Brief: Look through the material below. Return exactly the lines from the one with "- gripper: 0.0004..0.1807" through the one with "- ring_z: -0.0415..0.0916", both included.

Given material:

-- Opening Marker --

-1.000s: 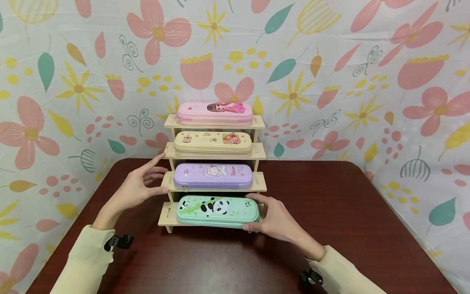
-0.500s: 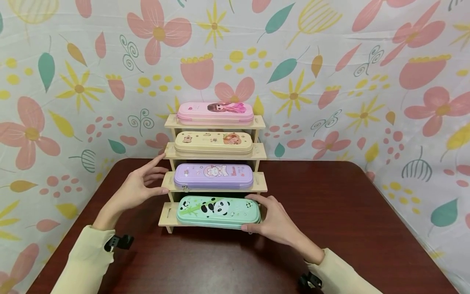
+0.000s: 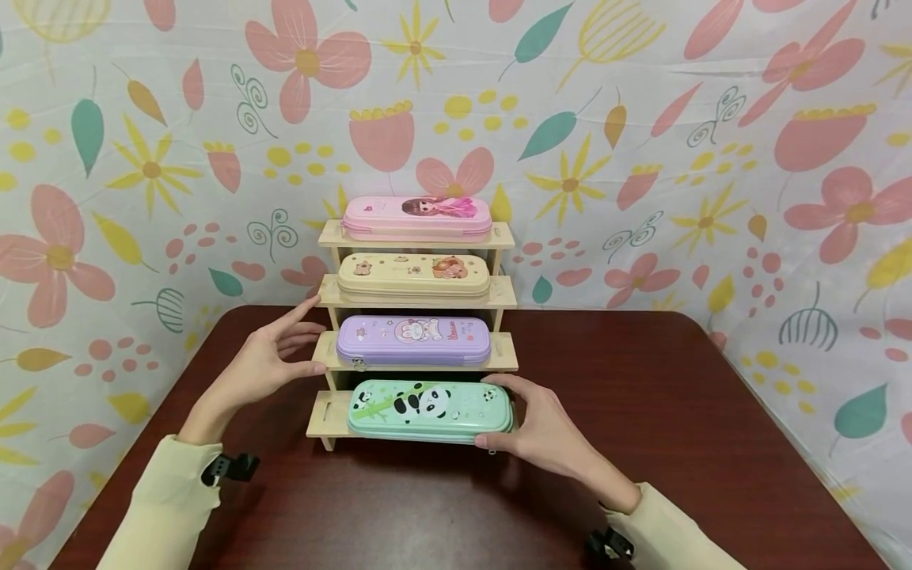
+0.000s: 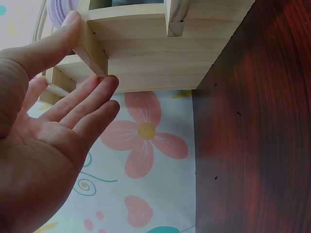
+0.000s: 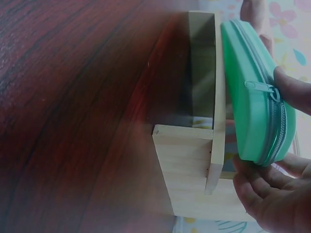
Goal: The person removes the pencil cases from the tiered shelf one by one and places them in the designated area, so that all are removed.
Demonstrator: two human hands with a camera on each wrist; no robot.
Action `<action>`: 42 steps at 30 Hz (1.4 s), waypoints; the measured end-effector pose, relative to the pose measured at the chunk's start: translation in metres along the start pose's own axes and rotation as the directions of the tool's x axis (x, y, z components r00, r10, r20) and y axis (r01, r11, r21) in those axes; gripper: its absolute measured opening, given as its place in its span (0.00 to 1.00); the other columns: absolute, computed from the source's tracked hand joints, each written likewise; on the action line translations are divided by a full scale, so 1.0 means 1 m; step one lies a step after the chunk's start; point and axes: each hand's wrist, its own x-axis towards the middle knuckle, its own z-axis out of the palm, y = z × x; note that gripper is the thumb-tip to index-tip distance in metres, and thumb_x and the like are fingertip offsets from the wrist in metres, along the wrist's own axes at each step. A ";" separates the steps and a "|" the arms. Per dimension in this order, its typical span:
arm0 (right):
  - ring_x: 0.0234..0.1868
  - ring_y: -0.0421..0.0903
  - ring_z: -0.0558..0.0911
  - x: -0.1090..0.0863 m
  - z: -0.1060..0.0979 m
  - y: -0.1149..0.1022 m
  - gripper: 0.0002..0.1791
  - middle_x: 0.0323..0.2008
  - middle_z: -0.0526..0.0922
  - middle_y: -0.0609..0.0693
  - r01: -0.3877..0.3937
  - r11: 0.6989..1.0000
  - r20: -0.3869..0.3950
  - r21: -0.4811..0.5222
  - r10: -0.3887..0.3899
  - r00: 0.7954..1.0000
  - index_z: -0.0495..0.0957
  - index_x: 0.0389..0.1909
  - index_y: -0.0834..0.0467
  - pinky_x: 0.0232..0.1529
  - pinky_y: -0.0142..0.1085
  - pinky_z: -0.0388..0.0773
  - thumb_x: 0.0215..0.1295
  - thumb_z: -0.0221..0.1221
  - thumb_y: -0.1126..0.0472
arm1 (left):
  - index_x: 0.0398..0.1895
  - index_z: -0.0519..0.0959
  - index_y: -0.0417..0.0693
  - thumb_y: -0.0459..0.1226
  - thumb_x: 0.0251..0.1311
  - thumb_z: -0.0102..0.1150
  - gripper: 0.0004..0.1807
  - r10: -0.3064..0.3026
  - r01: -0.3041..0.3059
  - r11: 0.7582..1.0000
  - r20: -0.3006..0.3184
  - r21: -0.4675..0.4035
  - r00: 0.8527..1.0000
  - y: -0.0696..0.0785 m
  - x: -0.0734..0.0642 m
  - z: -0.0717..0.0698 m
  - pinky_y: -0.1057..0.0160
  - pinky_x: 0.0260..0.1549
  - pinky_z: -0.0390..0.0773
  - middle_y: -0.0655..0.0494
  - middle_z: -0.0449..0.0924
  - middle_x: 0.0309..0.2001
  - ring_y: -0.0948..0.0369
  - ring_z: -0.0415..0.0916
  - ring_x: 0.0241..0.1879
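Note:
A mint green panda pencil case point(image 3: 427, 412) lies over the lowest tier of a wooden stepped rack point(image 3: 328, 416). My right hand point(image 3: 545, 427) grips its right end between thumb and fingers. In the right wrist view, the zipped end of the pencil case stands a little off the board. My left hand point(image 3: 267, 360) touches the rack's left side with outstretched fingers, the thumb point(image 4: 68, 26) against the end of one tier. A purple pencil case point(image 3: 413, 340), a cream pencil case point(image 3: 413, 275) and a pink pencil case point(image 3: 416, 218) sit on the tiers above.
The rack stands on a dark reddish-brown table point(image 3: 641, 396). Behind it hangs a white cloth point(image 3: 570, 103) printed with flowers and leaves. A black strap point(image 3: 228, 469) is on the left wrist and another black strap point(image 3: 609, 545) on the right.
The green pencil case has shifted slightly to the right along the lowest tier, with the right hand moving along with it. The left hand keeps its place at the rack's side.

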 end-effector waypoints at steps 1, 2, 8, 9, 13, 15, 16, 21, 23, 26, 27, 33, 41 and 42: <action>0.41 0.44 0.81 0.000 -0.001 0.000 0.40 0.50 0.85 0.43 0.003 1.000 0.000 0.004 -0.003 1.000 0.82 0.62 0.50 0.41 0.39 0.80 0.44 0.86 0.53 | 0.86 0.54 0.62 0.33 0.59 0.79 0.57 0.000 0.000 1.000 0.001 0.000 1.000 0.000 0.000 0.000 0.39 0.64 0.73 0.37 0.78 0.65 0.42 0.77 0.64; 0.41 0.45 0.81 -0.001 -0.001 0.001 0.41 0.50 0.85 0.43 0.004 1.000 0.002 0.014 -0.004 1.000 0.82 0.62 0.51 0.42 0.41 0.81 0.44 0.86 0.54 | 0.86 0.54 0.62 0.33 0.59 0.79 0.57 0.001 -0.001 1.000 0.001 0.000 1.000 0.000 0.000 0.000 0.39 0.64 0.73 0.37 0.78 0.65 0.42 0.77 0.65; 0.43 0.44 0.85 -0.003 -0.006 0.004 0.41 0.51 0.86 0.45 -0.002 0.994 0.035 0.109 -0.001 0.999 0.81 0.64 0.55 0.46 0.43 0.83 0.46 0.85 0.56 | 0.86 0.54 0.62 0.32 0.59 0.79 0.57 0.006 -0.006 1.000 -0.001 -0.005 1.000 -0.001 0.000 0.000 0.42 0.64 0.74 0.36 0.77 0.65 0.43 0.77 0.65; 0.43 0.44 0.85 -0.003 -0.007 0.004 0.41 0.51 0.86 0.45 -0.006 0.993 0.041 0.120 0.001 0.999 0.81 0.64 0.54 0.46 0.41 0.83 0.46 0.85 0.56 | 0.86 0.55 0.63 0.31 0.58 0.79 0.57 0.007 -0.007 1.000 -0.002 -0.008 1.000 -0.001 0.001 0.000 0.43 0.64 0.74 0.36 0.77 0.65 0.43 0.77 0.64; 0.46 0.46 0.84 -0.005 -0.011 0.007 0.40 0.51 0.85 0.46 -0.018 0.988 0.056 0.151 0.009 0.998 0.81 0.64 0.52 0.48 0.39 0.82 0.47 0.85 0.56 | 0.86 0.55 0.64 0.31 0.58 0.79 0.57 0.009 -0.009 1.000 -0.002 -0.014 1.000 -0.002 0.002 0.000 0.43 0.64 0.74 0.36 0.77 0.65 0.44 0.77 0.64; 0.48 0.47 0.84 -0.006 -0.014 0.009 0.40 0.52 0.85 0.46 -0.020 0.986 0.065 0.166 0.009 0.998 0.81 0.63 0.52 0.49 0.37 0.81 0.47 0.85 0.56 | 0.86 0.55 0.64 0.31 0.59 0.79 0.57 0.006 -0.006 1.000 -0.003 -0.015 1.000 -0.002 0.002 0.000 0.43 0.64 0.74 0.36 0.77 0.65 0.44 0.77 0.64; 0.48 0.48 0.83 -0.006 -0.015 0.010 0.40 0.52 0.85 0.47 -0.019 0.984 0.069 0.175 0.007 0.998 0.81 0.63 0.52 0.50 0.37 0.81 0.47 0.85 0.56 | 0.86 0.55 0.64 0.31 0.59 0.79 0.57 0.005 -0.005 1.000 -0.003 -0.015 1.000 -0.001 0.002 0.000 0.43 0.64 0.74 0.36 0.77 0.65 0.44 0.77 0.65; 0.50 0.51 0.82 -0.008 -0.021 0.014 0.41 0.52 0.85 0.50 -0.014 0.973 0.076 0.232 -0.004 0.997 0.81 0.64 0.54 0.50 0.36 0.80 0.46 0.85 0.59 | 0.86 0.55 0.64 0.30 0.58 0.79 0.57 0.001 -0.001 1.000 -0.005 -0.013 1.000 -0.001 0.002 0.001 0.43 0.64 0.74 0.35 0.77 0.66 0.42 0.77 0.65; 0.50 0.53 0.82 -0.008 -0.025 0.016 0.41 0.53 0.85 0.51 -0.018 0.968 0.075 0.249 -0.001 0.997 0.80 0.64 0.55 0.50 0.36 0.80 0.46 0.85 0.60 | 0.86 0.55 0.63 0.31 0.58 0.79 0.57 0.003 -0.003 1.000 -0.005 -0.014 1.000 -0.001 0.002 0.001 0.43 0.64 0.74 0.35 0.77 0.66 0.42 0.76 0.65; 0.49 0.55 0.81 -0.010 -0.031 0.016 0.41 0.52 0.84 0.53 -0.028 0.963 0.077 0.268 0.008 0.997 0.80 0.65 0.56 0.48 0.36 0.82 0.47 0.85 0.62 | 0.86 0.55 0.63 0.30 0.58 0.79 0.57 0.003 -0.003 1.000 -0.005 -0.018 1.000 -0.001 0.002 0.001 0.43 0.64 0.74 0.35 0.76 0.66 0.41 0.76 0.66; 0.49 0.56 0.81 -0.011 -0.034 0.017 0.41 0.52 0.84 0.54 -0.029 0.962 0.077 0.272 0.008 0.997 0.79 0.65 0.56 0.48 0.36 0.82 0.47 0.84 0.62 | 0.86 0.55 0.63 0.30 0.58 0.79 0.57 0.003 -0.003 1.000 -0.006 -0.019 1.000 -0.001 0.002 0.001 0.43 0.64 0.74 0.35 0.76 0.67 0.41 0.75 0.66; 0.49 0.57 0.80 -0.017 -0.048 0.019 0.41 0.53 0.83 0.55 -0.008 0.962 0.075 0.271 -0.012 0.997 0.78 0.66 0.60 0.45 0.38 0.83 0.49 0.83 0.64 | 0.86 0.54 0.64 0.29 0.59 0.78 0.57 0.003 -0.003 0.999 -0.002 -0.037 1.000 -0.003 0.002 0.001 0.46 0.65 0.73 0.38 0.74 0.69 0.42 0.74 0.68; 0.48 0.53 0.81 -0.026 -0.075 0.023 0.40 0.54 0.83 0.55 0.012 0.966 0.057 0.258 -0.027 0.998 0.78 0.67 0.58 0.44 0.38 0.85 0.51 0.82 0.66 | 0.86 0.55 0.65 0.29 0.59 0.78 0.57 -0.002 0.002 0.999 -0.001 -0.048 1.000 -0.004 0.002 0.001 0.46 0.64 0.74 0.37 0.75 0.68 0.43 0.75 0.67; 0.48 0.52 0.81 -0.027 -0.079 0.024 0.40 0.54 0.83 0.55 0.014 0.969 0.051 0.248 -0.028 0.998 0.79 0.67 0.57 0.44 0.38 0.85 0.51 0.82 0.66 | 0.86 0.55 0.64 0.30 0.59 0.78 0.57 -0.002 0.002 0.999 -0.001 -0.049 1.000 -0.003 0.002 0.000 0.46 0.65 0.74 0.37 0.75 0.68 0.43 0.74 0.67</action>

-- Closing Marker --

Written answer:
  - gripper: 0.0004..0.1807
  - r10: -0.3064..0.3026
  - r01: -0.3041..0.3059
  - r11: 0.7582..1.0000
  - r20: -0.3006..0.3184
  - r21: -0.4675..0.4035
  - r00: 0.8527..1.0000
  - y: -0.0696..0.0785 m
  - x: -0.0734..0.0642 m
  - z: -0.0717..0.0698 m
  - pinky_y: -0.1057..0.0160
  - pinky_x: 0.0260..0.1549
  - pinky_z: -0.0390..0.0773
  - middle_y: -0.0655..0.0494
  - middle_z: -0.0449..0.0924
  - middle_x: 0.0309..0.2001
  - ring_y: -0.0948..0.0369
  - ring_z: -0.0415..0.0916

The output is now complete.